Denizen – Summer, 2021

As a leader in sustainable skincare, Emma Lewisham is on a mission to change the international beauty industry from the inside out.

From Richard Pearse’s flight of fancy to Sir Edmund Hillary’s summit — New Zealanders hold an impressive number of world-first titles, and now our nation can add some beautiful new achievements to the list. In September, Emma Lewisham announced it was the world’s first carbon-positive beauty brand under Toitū Envirocare’s climate positive certification and released the first 100 percent circular designed product range, garnering the skincare brand a personal endorsement from the beloved environmentalist Dr. Jane Goodall.

Like many global leaders, Emma Lewisham has steered the course for positive change. “I would absolutely love to play a big part in changing the beauty industry and the current way that it operates,” says the brand’s eponymous Co-founder. “That would be a measure of success for me.”

Already, Emma Lewisham the brand is turning heads as one of the fastest-growing skincare labels in New Zealand and Australia
— rivalling the most recognised luxury brands. When it launched at David Jones, after a mere six months in business, it was the department store’s “most successful” beauty launch on record. Its pigmentation-correcting Skin Reset Serum is one of David Jones’ best-selling beauty products.

Emma Lewisham is gaining momentum in America too. Its recent launches with Net-a- Porter and Onda stores, co-founded by Naomi Watts, were a retail revelation — as both shoppers and stores learnt the importance of sustainable skincare. “Having a brand with strong values, it brings such growth and so much more fulfilment,” says Lewisham. “I think that businesses have a huge part to play. We empower our customers to make the changes that we desperately need in the world.”

Central to the brand’s success story is providing natural skincare alternatives without compromising on efficacy. Emma Lewisham works with a leading biochemist and scientists in its Auckland laboratory — and taps into international research and development for innovative ingredients. “I genuinely believe that the best product sits in harmony with our health,” says Lewisham. “It ultimately comes back to having groundbreaking products because that’s where the transformation can come.”

Emma Lewisham’s New Zealand-made products are two years in development, largely due to the vast amount of research and independent testing involved. The latest product to come out of this is the limited-edition Illuminating Face and Body Oil — where the team has been able to stabilise an oil-soluble formulation of hyaluronic acid in an innovative, glowing oil. Like other products, it’s 100 percent natural with a high organic ingredient content of 70 percent.

“For our first body product, I wanted to bring to market a truly innovative ultra-luxurious oil that delivers more skin health results than just a beautiful glow. An independent in-vitro test showed the Face and Body Oil delivers antioxidant protection over eight hours at a skin cellular level.”

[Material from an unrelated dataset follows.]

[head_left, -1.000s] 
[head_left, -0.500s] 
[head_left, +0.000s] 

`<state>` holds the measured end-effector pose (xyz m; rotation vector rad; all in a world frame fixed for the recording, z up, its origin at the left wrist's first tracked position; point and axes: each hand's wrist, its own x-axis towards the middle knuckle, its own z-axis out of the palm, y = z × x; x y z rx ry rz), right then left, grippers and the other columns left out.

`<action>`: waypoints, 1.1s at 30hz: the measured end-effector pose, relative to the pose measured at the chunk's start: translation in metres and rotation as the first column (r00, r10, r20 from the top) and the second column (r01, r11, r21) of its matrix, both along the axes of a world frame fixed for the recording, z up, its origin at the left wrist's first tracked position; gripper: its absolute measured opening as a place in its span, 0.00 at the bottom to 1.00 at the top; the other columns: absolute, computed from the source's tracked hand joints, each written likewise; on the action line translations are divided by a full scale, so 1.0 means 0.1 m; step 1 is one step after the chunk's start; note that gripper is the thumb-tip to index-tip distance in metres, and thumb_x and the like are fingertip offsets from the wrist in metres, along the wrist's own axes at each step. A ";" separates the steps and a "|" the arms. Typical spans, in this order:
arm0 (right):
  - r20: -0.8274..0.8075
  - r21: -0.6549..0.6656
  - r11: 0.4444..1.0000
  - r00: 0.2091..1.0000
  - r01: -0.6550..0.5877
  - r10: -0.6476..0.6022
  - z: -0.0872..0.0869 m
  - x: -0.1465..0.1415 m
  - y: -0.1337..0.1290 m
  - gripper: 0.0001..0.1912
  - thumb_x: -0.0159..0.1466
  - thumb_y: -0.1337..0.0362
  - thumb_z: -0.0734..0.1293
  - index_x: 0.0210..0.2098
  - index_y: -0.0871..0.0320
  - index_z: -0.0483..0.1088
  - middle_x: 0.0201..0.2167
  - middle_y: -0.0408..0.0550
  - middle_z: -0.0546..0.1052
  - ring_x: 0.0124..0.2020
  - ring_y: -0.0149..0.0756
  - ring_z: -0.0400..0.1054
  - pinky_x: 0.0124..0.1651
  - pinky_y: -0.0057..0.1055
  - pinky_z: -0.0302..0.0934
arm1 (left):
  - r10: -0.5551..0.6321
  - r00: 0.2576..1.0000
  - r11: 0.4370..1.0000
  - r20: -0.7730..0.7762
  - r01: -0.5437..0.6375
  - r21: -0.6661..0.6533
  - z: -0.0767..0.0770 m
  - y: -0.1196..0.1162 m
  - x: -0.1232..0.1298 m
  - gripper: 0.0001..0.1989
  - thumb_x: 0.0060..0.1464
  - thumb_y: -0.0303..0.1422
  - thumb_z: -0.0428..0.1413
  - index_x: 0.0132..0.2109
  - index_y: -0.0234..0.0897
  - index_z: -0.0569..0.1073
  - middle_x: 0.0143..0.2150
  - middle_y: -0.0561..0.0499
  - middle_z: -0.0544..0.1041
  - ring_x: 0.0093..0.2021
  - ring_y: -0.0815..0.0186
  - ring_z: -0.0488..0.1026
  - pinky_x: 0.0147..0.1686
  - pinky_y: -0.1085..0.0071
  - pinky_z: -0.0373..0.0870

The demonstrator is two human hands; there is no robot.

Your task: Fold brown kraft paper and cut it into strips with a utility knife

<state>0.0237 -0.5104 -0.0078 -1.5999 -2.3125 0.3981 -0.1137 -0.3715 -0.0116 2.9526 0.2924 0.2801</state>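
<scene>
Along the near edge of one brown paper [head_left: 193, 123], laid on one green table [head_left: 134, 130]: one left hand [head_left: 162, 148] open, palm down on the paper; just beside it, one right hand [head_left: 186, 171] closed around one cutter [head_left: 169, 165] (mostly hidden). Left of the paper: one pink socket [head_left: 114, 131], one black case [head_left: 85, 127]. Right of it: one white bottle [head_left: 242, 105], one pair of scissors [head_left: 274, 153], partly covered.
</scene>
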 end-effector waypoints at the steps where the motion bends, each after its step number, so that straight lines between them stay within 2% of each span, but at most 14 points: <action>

While Emma Lewisham has its sights on international progress, it’s balancing expansion with sustainability. Even now the brand is officially carbon positive, with a carbon number intricately traced for each product, the team are not patting themselves on the back. “Any carbon number on a product is an admission that there is work to be done,” says Lewisham. “That’s why we went through that certification process. It’s not to offset, not to dodge the real work, but to get visibility and improve the way that we are creating our products.”

The same goes for all 150 ingredients the brand has traced as part of the certification process. For now, Emma Lewisham focuses on using organic ingredients as much as possible but it would like to have ingredients sourced from regenerative farming, which sequesters carbon back into the soil. “We want to continue to create that demand,” says Lewisham. “As we scale and get bigger, we have more of a voice to do so.”

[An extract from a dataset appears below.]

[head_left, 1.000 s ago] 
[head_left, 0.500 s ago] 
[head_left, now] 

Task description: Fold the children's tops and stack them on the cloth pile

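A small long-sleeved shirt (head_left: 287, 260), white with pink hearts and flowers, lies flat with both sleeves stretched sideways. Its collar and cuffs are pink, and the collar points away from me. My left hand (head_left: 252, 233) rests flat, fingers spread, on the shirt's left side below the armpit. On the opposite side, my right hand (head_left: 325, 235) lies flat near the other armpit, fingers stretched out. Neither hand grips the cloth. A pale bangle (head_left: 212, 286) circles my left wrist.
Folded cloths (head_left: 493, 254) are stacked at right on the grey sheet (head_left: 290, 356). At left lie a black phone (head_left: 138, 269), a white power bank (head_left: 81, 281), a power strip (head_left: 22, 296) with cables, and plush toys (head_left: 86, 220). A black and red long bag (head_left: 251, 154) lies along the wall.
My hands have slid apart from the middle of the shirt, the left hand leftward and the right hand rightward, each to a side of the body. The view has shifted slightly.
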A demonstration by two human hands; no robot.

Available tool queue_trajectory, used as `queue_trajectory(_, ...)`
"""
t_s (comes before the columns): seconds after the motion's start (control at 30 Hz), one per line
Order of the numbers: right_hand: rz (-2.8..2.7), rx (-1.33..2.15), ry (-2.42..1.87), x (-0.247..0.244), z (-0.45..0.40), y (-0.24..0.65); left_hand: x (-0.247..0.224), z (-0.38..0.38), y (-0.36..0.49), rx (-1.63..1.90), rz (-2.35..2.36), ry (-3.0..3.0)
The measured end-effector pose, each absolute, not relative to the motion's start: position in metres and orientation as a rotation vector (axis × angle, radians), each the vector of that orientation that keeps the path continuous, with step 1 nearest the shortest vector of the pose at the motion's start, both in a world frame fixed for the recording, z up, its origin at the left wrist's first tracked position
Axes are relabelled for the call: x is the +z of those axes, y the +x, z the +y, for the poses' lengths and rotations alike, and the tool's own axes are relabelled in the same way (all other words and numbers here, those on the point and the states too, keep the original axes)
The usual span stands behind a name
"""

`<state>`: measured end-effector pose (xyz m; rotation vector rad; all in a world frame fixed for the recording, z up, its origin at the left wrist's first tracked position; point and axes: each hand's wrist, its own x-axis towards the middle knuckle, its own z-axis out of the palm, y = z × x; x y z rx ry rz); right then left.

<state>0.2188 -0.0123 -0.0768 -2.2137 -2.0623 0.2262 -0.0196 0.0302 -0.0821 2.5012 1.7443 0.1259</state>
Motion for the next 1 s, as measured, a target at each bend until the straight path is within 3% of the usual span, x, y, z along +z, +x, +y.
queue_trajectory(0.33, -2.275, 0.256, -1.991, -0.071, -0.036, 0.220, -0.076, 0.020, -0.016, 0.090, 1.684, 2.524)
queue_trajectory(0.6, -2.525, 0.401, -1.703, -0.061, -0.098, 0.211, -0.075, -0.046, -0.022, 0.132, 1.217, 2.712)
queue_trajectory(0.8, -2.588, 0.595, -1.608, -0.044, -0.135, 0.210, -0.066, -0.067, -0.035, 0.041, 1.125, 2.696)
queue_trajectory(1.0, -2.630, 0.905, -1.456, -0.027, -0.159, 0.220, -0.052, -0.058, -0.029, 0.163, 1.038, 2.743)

To help solve the global beauty industry’s not so pretty waste problems, Emma Lewisham products are circular, with cleverly designed packaging and refill pods. “We can recycle them but, firstly a solution that has a significantly lighter environmental impact is to reuse, to refill,” says Lewisham. “A circular model would reduce the carbon emissions in the industry by 70 percent, which is absolutely staggering.”

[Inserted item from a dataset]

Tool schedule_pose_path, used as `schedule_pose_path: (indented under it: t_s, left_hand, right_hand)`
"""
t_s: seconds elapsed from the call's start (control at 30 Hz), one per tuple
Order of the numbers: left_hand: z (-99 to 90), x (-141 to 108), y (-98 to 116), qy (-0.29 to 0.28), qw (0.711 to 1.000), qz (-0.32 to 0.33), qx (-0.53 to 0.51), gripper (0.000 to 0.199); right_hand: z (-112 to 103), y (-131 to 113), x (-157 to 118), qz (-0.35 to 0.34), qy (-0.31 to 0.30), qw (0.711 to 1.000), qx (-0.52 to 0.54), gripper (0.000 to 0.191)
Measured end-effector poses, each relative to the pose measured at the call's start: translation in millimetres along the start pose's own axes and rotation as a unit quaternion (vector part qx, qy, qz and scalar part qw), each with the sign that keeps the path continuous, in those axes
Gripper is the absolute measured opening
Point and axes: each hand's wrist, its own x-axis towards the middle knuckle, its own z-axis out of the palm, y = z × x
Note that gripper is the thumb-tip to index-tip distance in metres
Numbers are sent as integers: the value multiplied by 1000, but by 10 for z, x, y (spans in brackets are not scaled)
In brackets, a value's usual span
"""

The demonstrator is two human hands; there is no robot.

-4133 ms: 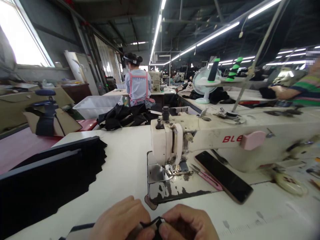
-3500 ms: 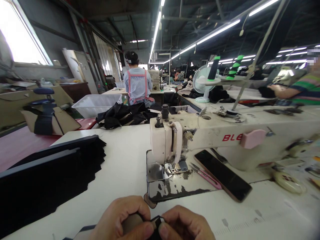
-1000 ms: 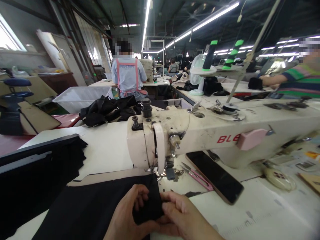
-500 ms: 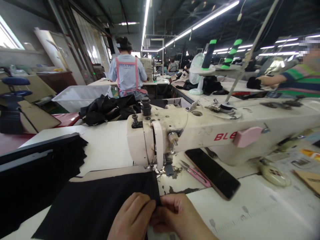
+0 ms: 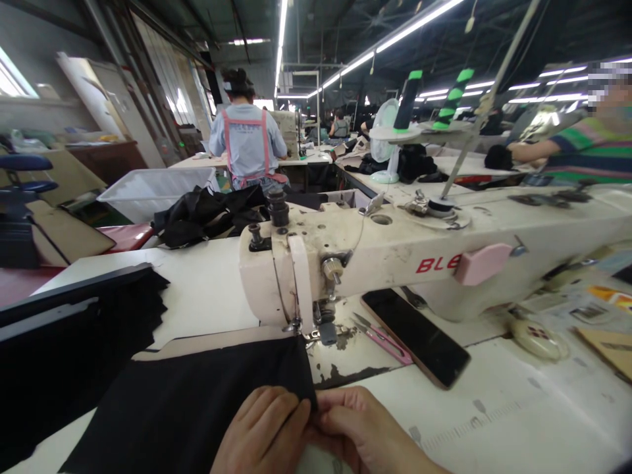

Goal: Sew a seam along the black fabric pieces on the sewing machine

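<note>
Pinching the near corner of the black fabric panel [image 5: 197,401], my left hand [image 5: 264,431] and right hand [image 5: 358,431] meet fingertip to fingertip at its right edge. The panel lies flat on the table [image 5: 217,289], its far corner seemingly under the presser foot [image 5: 301,327] of the sewing machine [image 5: 395,253]. Right of that lie pink thread snips [image 5: 382,336] and a phone [image 5: 417,336].

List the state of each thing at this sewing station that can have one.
Black fabric panel: flat on the table, far edge at the presser foot.
Left hand: pinching the fabric's near corner.
Right hand: gripping the same corner.
Phone: screen dark, face up.
Pink thread snips: lying beside the phone.
</note>
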Motion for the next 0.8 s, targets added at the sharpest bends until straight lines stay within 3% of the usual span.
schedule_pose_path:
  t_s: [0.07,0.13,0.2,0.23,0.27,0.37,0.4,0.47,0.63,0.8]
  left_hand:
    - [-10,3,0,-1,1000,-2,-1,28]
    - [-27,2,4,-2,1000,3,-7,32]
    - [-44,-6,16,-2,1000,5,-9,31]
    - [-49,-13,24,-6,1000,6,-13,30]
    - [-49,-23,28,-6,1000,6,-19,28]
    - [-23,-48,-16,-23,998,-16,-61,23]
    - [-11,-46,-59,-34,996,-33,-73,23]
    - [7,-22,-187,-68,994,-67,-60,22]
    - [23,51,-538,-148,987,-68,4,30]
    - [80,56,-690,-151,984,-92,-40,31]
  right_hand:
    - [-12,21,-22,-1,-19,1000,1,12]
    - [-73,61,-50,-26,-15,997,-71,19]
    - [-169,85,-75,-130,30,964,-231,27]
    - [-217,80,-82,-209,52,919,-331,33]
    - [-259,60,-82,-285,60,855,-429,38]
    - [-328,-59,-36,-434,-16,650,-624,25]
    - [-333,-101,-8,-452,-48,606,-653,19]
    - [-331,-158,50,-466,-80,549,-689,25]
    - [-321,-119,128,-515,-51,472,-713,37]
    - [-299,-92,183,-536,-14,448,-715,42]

The beauty industry is traditional, and, as such, is in a prime position for a sustainable mindset makeover. “You can’t expect systemic change by doing it alone,” says Lewisham. “So I hope that mentality will be picked up by the wider beauty industry — and also in other industries.”

In line with its promise of transparency, the company has released the intellectual property surrounding its carbon positive and circular moves, known as Emma Lewisham’s Beauty Blueprint. Receiving a positive response already, with competitors both large and small taking
notice and requesting further information on how to create positive change, it’s hitting the mark for the Co-founder’s measure of success.
“I believe that any business that comes out today, needs to be helping to build a better world and to solve something,” she says.

In leading the charge from Aotearoa, Lewisham has felt her fellow New Zealanders rally around her as she continues to climb. “Maybe it’s the mentality that we grow up with that nothing is impossible,” she muses. “We’ve seen so many businesses and sportspeople achieve things on an international scale despite being a small country. I’m sure it’s inspired me in some way.”